Go through the data and copy every line exactly, but not the images.

--

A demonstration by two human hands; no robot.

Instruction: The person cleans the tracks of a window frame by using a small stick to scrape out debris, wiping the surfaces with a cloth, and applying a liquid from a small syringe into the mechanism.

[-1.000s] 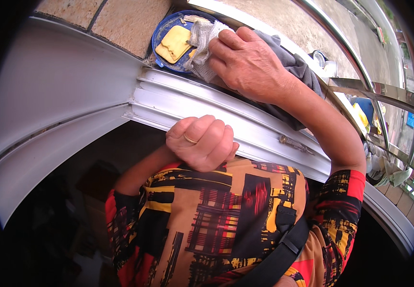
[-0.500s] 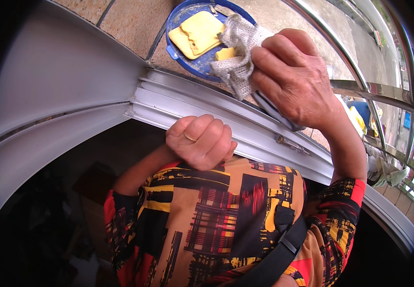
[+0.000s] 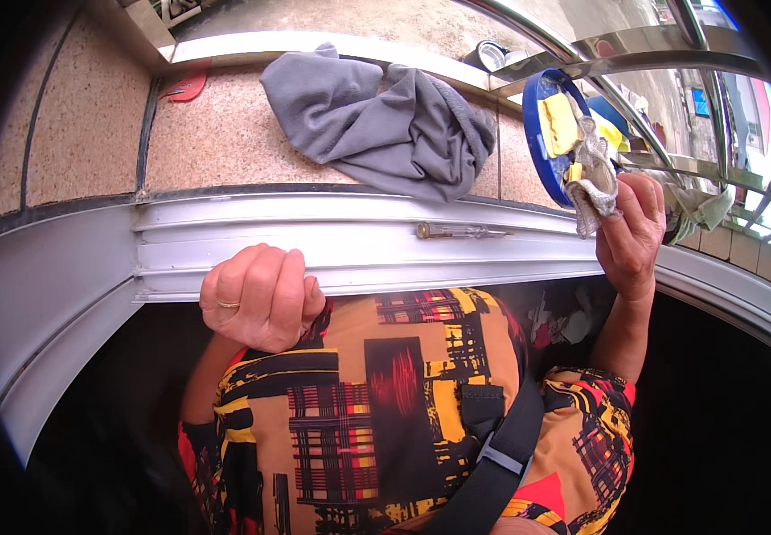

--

### [EXERCISE RESPONSE]
A demonstration by two human hands; no robot.

Instruction: The person cleans the tracks of a window frame by using a small stick to scrape out debris, wiping the surfaces with a cloth, and applying a liquid from a small syringe into the mechanism.

[-1.000s] 
[-0.500s] 
[+0.000s] 

This completes the output for the exercise.